Weather awareness is a non‑negotiable ritual. I developed the habit of studying flash flood potential forecasts with the same intensity my grandfather once studied crop almanacs. A sudden deluge miles away can funnel into these slots with the force of a freight train, transforming a serene passage into a roaring, debris-filled vein. The NPS advises adjusting plans when bad weather approaches, but without on-site staff to issue warnings, the responsibility now falls entirely on the visitor to read the sky and the water.

Permits have become both a bureaucratic thread and a lifeline. Zion requires them for every technical canyoneering trip, including routes that bleed into the Left Fork of North Creek. The permit is not just a ticket; it’s a breadcrumb trail for rangers who may need to find you. I picked mine up at the Zion Canyon Visitor Center the day before my descent, a small rectangle of paper that felt, in the palm of my hand, as precious as a talisman. The ranger on duty—one of the few still smiling behind the counter—reminded me to carry it at all times and to never, ever go alone. Technical canyons with ropes are a collective endeavor. Even the most hardened soloists need a partner to call for help when the stone decides to remind you of your fragility.

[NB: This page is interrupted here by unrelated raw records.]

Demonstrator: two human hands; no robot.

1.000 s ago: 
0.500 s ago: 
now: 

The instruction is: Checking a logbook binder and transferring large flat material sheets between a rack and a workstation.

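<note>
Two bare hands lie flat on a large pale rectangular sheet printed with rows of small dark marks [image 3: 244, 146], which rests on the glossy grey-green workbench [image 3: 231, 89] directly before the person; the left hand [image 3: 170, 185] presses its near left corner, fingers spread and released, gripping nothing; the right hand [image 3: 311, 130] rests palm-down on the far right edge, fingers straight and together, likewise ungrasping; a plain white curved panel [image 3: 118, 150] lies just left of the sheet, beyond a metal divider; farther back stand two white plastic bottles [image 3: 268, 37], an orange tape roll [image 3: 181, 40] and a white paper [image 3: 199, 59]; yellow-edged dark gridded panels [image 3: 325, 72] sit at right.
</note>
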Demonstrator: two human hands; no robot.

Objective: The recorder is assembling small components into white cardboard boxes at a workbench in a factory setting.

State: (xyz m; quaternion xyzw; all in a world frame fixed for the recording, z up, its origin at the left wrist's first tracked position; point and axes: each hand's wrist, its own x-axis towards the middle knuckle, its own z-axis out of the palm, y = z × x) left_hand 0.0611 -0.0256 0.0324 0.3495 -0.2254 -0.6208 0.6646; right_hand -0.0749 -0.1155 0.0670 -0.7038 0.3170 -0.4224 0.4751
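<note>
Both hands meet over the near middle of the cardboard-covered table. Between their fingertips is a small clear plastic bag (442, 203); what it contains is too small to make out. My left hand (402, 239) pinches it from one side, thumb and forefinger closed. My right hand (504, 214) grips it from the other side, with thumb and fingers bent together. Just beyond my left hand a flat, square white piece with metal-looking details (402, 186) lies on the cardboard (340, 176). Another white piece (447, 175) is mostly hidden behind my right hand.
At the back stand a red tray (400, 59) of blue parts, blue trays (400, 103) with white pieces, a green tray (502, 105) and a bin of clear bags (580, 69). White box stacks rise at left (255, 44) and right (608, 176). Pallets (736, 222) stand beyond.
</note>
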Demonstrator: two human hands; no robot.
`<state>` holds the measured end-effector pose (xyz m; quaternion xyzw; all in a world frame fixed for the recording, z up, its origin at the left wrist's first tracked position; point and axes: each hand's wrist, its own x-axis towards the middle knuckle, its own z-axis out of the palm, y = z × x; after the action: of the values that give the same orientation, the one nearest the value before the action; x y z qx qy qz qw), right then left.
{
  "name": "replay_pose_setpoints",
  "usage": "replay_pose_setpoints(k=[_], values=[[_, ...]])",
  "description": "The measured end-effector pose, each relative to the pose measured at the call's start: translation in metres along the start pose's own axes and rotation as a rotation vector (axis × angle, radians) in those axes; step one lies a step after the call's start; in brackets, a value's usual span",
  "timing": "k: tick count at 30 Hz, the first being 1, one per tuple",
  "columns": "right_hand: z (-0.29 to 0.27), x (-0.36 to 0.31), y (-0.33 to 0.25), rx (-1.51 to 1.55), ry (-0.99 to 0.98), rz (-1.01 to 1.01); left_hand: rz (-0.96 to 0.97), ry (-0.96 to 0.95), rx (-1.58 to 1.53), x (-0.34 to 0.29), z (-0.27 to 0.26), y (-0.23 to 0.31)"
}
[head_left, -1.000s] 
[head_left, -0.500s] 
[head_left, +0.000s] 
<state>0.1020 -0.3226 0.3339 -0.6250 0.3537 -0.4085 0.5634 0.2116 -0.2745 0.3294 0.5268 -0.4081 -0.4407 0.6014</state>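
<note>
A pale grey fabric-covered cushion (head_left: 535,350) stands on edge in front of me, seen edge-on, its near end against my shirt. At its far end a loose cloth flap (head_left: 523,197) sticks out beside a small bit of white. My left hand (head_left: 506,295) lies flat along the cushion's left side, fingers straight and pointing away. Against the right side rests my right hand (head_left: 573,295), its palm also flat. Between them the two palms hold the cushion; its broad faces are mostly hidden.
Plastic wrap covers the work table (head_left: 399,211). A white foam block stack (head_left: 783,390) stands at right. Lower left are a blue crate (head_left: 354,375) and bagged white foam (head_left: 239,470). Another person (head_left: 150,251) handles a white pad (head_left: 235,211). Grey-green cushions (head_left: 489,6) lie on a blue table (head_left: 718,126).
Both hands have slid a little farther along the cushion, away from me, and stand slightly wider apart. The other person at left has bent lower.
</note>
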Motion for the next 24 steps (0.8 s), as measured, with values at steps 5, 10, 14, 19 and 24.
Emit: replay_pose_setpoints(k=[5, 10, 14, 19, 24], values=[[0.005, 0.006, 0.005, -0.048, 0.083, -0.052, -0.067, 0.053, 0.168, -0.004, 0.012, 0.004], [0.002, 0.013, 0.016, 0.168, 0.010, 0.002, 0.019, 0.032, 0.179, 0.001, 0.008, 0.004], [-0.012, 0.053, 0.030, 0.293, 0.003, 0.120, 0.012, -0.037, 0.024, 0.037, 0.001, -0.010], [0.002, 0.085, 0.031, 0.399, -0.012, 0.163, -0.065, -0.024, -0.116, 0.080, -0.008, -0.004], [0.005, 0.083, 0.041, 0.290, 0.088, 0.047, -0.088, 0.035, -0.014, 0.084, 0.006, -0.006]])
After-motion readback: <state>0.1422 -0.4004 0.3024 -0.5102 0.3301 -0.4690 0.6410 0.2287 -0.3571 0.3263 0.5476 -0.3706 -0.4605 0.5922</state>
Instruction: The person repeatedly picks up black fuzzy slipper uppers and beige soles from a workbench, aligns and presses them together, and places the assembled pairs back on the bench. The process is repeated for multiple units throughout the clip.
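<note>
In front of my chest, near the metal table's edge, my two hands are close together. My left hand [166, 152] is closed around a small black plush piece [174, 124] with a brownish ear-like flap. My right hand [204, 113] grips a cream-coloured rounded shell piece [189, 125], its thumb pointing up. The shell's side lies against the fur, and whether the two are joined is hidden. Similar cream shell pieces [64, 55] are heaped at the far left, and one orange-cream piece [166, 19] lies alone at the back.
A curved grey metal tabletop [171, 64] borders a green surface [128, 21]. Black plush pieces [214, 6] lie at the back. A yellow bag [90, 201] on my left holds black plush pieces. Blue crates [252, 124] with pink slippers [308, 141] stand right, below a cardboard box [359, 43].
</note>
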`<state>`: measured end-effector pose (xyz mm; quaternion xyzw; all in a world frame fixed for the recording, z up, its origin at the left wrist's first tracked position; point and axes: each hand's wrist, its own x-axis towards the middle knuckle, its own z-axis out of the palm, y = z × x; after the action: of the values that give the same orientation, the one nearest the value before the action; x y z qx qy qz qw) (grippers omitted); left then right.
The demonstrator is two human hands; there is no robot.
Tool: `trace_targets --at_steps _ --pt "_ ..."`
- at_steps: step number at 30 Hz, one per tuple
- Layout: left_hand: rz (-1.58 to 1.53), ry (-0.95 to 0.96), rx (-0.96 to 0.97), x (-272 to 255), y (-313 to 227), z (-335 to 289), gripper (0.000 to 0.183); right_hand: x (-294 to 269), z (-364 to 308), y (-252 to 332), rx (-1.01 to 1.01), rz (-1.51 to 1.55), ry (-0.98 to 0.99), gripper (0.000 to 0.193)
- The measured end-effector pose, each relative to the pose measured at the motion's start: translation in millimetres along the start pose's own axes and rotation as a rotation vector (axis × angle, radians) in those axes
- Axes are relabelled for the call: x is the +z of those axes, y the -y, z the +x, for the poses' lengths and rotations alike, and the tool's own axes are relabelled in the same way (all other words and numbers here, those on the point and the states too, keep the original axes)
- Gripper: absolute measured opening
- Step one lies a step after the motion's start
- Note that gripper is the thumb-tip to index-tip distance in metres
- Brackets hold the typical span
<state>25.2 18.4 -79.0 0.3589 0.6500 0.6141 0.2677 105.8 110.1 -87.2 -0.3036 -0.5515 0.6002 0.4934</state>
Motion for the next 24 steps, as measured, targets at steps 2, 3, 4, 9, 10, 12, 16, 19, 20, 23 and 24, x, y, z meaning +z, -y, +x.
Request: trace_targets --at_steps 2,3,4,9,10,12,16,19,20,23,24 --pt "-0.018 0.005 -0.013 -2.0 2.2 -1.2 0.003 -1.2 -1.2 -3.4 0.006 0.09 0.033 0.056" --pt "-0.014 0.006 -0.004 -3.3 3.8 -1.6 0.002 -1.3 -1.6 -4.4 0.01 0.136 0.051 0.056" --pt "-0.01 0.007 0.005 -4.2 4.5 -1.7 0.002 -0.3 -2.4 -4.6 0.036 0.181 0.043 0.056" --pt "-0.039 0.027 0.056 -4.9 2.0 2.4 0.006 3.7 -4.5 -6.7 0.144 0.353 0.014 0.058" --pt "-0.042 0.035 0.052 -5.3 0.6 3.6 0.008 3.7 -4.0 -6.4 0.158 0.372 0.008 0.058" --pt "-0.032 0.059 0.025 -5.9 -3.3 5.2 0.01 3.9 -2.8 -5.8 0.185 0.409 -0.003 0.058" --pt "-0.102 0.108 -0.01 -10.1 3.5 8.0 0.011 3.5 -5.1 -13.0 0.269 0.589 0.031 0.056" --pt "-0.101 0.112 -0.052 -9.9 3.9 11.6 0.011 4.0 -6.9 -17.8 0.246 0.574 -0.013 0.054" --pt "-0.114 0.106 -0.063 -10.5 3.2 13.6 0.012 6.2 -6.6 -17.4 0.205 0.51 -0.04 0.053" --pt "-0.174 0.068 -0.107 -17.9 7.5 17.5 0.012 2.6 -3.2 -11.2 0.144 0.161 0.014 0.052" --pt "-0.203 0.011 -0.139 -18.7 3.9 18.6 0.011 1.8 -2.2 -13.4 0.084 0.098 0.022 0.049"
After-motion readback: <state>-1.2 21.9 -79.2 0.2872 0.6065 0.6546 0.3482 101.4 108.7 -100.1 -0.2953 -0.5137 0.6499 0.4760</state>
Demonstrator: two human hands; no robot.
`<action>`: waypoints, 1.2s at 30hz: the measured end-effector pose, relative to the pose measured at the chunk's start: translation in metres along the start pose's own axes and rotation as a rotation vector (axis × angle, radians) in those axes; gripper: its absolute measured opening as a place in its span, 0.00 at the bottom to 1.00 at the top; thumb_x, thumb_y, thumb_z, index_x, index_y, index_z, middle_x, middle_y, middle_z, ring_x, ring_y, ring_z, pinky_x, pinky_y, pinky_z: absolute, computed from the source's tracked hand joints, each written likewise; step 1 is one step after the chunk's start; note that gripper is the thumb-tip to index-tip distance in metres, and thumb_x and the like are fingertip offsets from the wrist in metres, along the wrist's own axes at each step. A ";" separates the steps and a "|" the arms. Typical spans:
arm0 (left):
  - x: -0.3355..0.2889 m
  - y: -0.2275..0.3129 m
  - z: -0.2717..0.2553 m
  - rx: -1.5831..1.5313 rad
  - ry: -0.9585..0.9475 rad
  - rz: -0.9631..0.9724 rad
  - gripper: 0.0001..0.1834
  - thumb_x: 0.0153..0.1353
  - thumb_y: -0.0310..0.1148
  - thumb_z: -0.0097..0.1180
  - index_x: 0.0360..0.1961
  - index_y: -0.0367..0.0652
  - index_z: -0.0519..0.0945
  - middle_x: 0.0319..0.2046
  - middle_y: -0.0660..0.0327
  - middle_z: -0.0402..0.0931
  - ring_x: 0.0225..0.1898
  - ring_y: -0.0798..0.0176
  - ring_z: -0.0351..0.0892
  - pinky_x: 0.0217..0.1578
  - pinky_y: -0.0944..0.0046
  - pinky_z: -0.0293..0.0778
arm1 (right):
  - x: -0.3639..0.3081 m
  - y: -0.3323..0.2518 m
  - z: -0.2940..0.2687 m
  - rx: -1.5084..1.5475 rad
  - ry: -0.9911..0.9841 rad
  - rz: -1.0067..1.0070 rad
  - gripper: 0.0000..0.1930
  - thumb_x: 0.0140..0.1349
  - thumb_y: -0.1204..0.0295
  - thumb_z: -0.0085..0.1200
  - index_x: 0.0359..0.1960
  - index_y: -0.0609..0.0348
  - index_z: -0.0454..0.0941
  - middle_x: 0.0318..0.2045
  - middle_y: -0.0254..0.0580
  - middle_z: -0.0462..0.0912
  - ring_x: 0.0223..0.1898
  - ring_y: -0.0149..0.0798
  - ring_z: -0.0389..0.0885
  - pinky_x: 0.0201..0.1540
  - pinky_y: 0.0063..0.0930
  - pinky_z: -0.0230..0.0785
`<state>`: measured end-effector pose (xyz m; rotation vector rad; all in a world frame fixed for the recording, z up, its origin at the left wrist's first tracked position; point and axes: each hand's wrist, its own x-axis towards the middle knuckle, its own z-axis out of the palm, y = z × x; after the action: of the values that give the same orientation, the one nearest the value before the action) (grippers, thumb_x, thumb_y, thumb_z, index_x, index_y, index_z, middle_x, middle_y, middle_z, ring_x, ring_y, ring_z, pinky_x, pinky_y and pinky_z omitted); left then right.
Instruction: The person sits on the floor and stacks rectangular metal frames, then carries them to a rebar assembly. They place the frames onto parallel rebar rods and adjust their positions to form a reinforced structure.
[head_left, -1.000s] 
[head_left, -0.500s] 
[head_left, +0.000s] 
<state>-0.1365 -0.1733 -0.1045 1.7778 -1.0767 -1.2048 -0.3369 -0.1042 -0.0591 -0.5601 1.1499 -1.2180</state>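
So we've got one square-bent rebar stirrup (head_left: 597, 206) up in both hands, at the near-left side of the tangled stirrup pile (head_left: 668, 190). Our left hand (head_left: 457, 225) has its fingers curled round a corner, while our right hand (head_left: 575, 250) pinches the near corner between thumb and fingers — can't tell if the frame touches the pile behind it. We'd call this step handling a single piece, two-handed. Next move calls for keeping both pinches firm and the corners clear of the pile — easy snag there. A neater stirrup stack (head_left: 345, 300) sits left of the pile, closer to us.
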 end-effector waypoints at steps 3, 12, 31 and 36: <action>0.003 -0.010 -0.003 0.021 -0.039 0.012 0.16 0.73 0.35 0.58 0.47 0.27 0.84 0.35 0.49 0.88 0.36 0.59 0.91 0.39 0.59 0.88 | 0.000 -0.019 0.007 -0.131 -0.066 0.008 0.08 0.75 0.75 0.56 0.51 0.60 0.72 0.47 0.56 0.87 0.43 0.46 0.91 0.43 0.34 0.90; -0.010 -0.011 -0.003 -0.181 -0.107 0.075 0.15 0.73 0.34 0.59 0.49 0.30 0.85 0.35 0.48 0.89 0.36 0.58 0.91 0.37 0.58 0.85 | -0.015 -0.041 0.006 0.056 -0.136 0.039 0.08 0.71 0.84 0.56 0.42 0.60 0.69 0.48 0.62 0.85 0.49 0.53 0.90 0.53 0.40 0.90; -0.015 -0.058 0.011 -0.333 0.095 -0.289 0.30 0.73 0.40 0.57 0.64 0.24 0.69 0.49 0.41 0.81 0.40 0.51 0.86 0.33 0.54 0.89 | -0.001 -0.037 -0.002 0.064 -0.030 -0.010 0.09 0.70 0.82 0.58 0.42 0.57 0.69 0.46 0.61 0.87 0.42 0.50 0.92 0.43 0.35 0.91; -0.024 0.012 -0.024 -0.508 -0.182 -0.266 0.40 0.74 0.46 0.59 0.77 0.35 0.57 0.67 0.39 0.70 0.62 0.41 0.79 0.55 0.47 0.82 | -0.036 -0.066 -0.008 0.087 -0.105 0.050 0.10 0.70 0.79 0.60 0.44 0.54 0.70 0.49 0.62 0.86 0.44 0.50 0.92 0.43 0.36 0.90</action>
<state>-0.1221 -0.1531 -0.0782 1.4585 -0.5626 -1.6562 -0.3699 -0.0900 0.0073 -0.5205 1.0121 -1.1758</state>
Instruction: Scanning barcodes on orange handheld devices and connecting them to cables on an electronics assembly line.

a-close-call-in-zion-s-behunin-canyon-amid-the-park-shutdown-image-2

Group sizes are deliberately capped. For canyons like The Left Fork, Orderville, Keyhole, Pine Creek, and the Virgin River Narrows, the maximum is a dozen souls; everywhere else, just six. This isn’t arbitrary number play—it’s about minimizing impact and ensuring that in a crisis, chaos doesn’t multiply. I also heeded the wisdom of starting at first light. Navigating steep, polished terrain after dark is like trying to read a book with your fingertips while the pages are on fire. Shadows swallow footholds, and what was a manageable scramble becomes a geometry of risk.

Reflecting on the Behunin rescue, I realize how thin the margin was between a cautionary tale and a memorial. The helicopter’s hoist cable, glowing silver in the sun, must have looked to that fallen canyoneer like a filament of pure hope spooling down from the sky. But hope is not a plan. As the shutdown grinds on, that lesson crystallizes with every startling statistic. National parks have always been landscapes of awe and humility, but right now they also feel like a mirror reflecting our own preparedness—or lack thereof. The sandstone doesn’t soften for a depleted ranger force, and the water doesn’t pause for a budget impasse.

So, if you’re reading this and dreaming of Zion’s sinuous gorges, please listen to the echoes of recent rescues. Let them be your compass. Check your gear, read the sky, beg, borrow, or rent a skilled partner, and treat your permit like a sacred contract. The canyons will still be there, timeless and indifferent, but we are the ones who must arrive ready to dance with the stone without assuming the music will ever wait for us.